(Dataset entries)
- - -
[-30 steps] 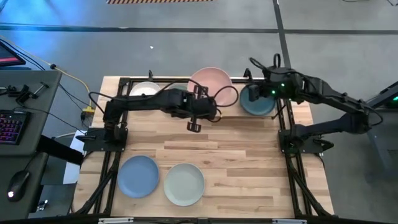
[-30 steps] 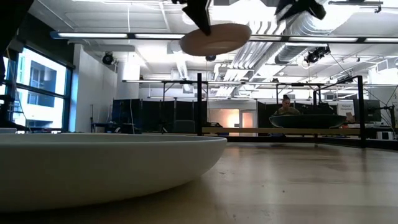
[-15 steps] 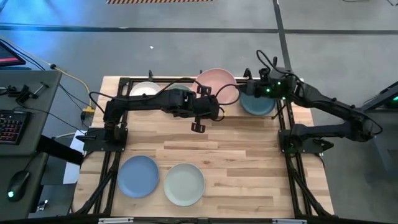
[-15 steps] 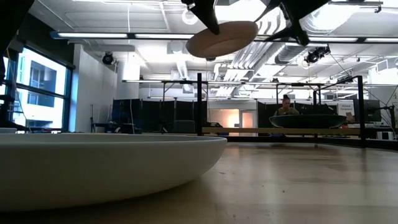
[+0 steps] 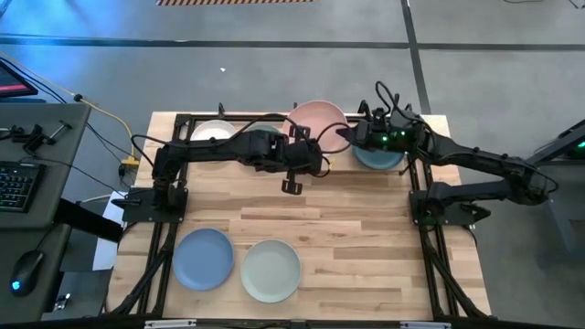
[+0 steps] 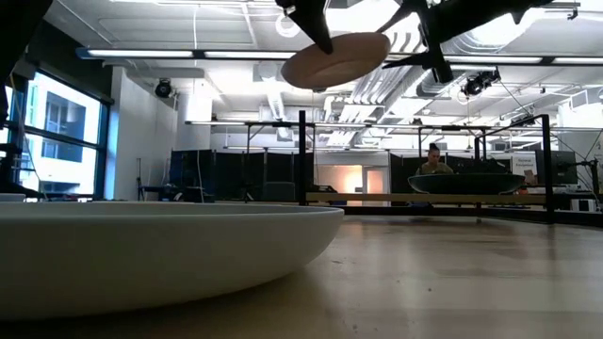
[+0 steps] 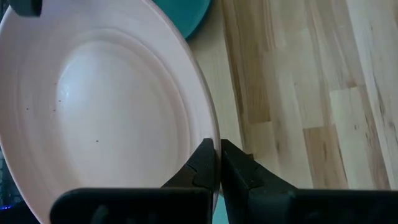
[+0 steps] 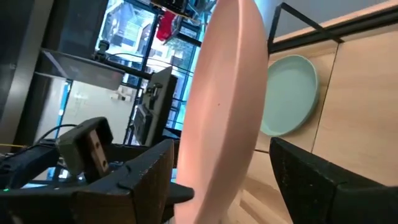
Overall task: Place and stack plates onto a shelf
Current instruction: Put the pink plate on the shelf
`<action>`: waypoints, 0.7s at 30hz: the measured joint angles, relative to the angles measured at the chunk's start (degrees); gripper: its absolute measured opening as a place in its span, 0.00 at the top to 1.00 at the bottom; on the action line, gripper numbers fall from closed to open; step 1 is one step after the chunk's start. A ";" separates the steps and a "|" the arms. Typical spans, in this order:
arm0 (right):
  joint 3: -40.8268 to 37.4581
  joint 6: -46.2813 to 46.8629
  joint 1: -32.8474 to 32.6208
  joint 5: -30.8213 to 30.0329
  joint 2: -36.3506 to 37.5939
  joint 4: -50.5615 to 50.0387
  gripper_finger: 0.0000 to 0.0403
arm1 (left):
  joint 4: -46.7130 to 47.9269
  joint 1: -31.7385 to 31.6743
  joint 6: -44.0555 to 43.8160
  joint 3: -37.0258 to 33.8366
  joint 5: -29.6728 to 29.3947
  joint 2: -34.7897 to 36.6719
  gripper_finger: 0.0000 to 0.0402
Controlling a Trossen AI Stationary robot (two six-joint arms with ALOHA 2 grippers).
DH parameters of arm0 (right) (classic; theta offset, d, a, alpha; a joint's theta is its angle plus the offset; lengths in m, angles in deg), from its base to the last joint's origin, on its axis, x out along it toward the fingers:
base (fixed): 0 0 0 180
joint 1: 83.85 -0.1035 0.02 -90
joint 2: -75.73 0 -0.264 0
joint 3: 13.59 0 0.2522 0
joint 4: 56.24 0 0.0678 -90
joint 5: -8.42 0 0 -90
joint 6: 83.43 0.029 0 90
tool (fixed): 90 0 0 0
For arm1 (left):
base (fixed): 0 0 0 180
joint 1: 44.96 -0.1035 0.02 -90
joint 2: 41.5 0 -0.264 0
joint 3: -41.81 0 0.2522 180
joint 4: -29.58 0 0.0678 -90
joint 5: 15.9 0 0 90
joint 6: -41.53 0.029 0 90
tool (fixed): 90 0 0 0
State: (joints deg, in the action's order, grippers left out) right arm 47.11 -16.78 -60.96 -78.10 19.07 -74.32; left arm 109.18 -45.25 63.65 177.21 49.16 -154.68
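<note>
The pink plate (image 5: 317,117) hangs in the air over the far middle of the table, with my left gripper (image 5: 306,144) shut on it. My right gripper (image 5: 347,135) has come in from the right and is open. In the right wrist view its fingers stand on either side of the pink plate's (image 8: 227,93) right rim; I see no touch. On the shelf (image 6: 301,155) floor lie the dark teal plate (image 5: 379,153), the white plate (image 5: 208,132) and the sage green plate (image 8: 289,93). A blue plate (image 5: 203,259) and a pale mint plate (image 5: 271,270) lie flat at the near left. My left gripper pinches the pink plate's near rim (image 7: 208,134) between its two fingers, one on the upper face and one underneath. The fingers come from the near side, slanting down toward the far edge. The plate is lifted clear above the shelf, close to level with a slight tilt (image 6: 334,58).
Black frame rods (image 5: 416,183) run along both sides of the table and around the shelf. Bare wood (image 5: 347,228) lies open in the middle and near right. A desk with a keyboard (image 5: 18,187) stands left of the table. A person (image 6: 435,160) sits far behind.
My right gripper has moved down and toward the table's left, up to the pink plate, rolling its wrist as it went. Its fingers have opened and now stand either side of the plate's right rim. My left gripper keeps the plate held up in about the same place.
</note>
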 joint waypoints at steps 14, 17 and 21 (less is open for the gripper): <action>0.00 2.44 -0.19 -0.67 0.00 -0.25 0.70 | 0.02 -1.27 -1.17 0.00 1.32 0.01 1.00; 0.00 2.51 -0.19 -1.47 0.00 -0.48 0.76 | -0.02 -1.27 -1.26 0.00 1.77 0.00 1.00; 0.00 2.51 -0.19 -1.51 0.00 -0.44 0.80 | -0.12 -1.27 -2.32 0.00 1.91 0.00 0.99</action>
State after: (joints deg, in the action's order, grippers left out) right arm 47.11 -14.27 -61.15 -79.60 19.07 -74.76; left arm 109.06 -46.52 61.33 177.21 51.07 -154.68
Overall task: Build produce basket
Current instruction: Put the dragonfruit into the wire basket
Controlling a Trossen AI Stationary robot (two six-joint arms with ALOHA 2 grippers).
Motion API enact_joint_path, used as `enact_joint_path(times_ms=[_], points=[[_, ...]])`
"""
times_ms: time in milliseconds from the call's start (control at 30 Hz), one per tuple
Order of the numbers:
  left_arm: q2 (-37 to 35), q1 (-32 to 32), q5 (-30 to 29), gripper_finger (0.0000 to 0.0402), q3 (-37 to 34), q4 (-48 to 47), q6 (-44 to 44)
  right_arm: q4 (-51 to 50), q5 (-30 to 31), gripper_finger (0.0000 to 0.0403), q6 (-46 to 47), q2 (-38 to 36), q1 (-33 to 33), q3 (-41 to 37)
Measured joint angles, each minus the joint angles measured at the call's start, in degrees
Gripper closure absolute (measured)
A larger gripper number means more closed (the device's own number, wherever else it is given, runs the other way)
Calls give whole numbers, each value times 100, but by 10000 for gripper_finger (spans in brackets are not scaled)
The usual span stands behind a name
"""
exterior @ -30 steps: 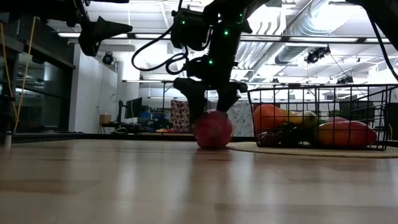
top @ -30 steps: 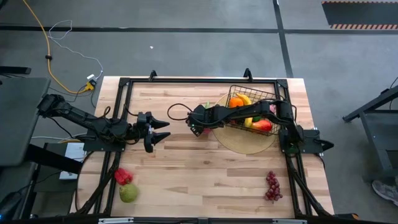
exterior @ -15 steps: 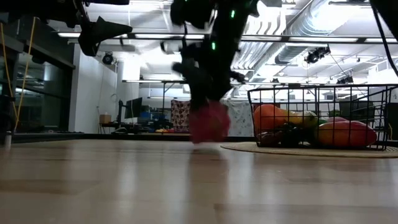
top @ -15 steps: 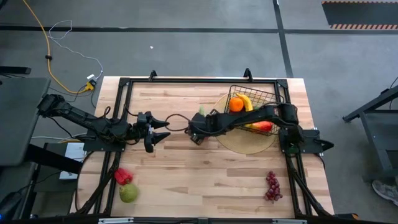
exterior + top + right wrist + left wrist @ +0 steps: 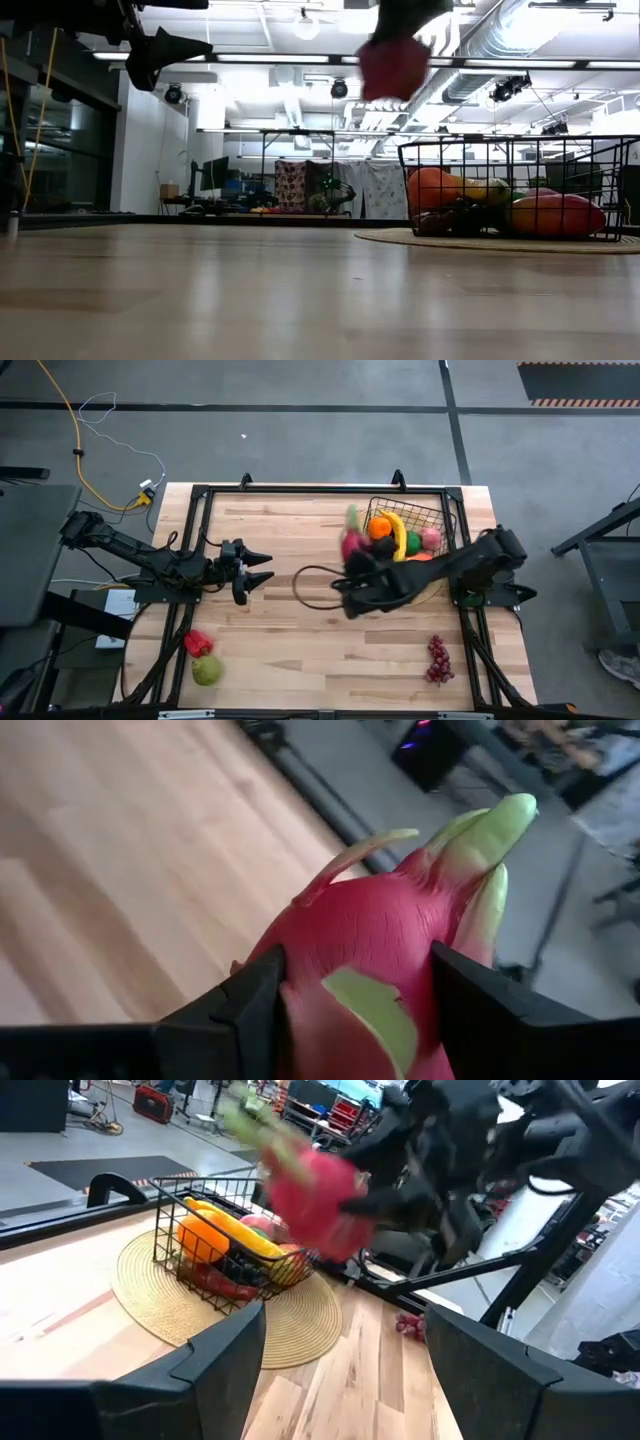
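- Right gripper: dark two-finger tool, raised well above the table just beside the basket, jaws clamped on either side of the pink dragon fruit.
- Pink dragon fruit: toy with pale green leaf tips, held between the right gripper's fingers, lifted clear of the wood; blurred in the high view and low view.
- Black wire-grid basket: rectangular, standing on a flat round tan woven disc; holds an orange, a yellow banana and other produce.
- Left gripper: dark, jaws parted and empty, hovering above the table's left part, well apart from the basket.
- Red pepper and green pear: touching, near the left front corner.
- Purple grapes: near the right front edge.
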Motion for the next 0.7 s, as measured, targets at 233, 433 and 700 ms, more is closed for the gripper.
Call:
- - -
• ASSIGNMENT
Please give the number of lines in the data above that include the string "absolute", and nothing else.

• TASK SOLUTION
2